Required action = Only one part of the listing is needed: the lines from the one with "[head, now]" through the last line, copied exactly and free of pictures.

Stored data =
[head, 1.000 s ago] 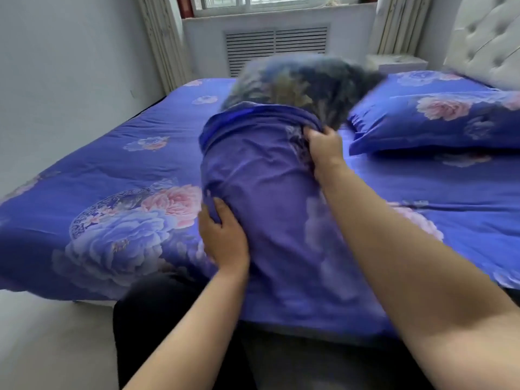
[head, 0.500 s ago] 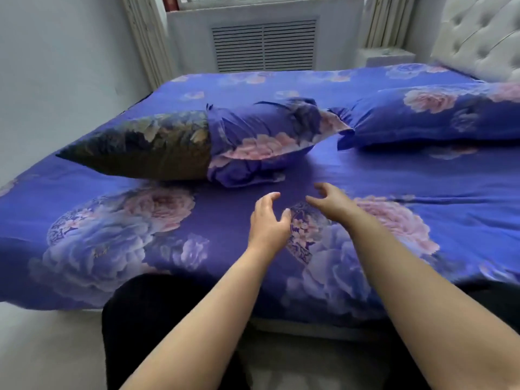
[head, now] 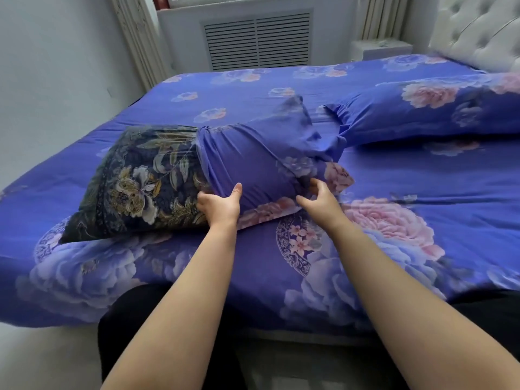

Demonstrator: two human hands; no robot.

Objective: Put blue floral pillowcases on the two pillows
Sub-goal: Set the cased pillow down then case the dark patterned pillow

Response to this exercise =
[head, now] 

Demonstrator: two human hands; no robot.

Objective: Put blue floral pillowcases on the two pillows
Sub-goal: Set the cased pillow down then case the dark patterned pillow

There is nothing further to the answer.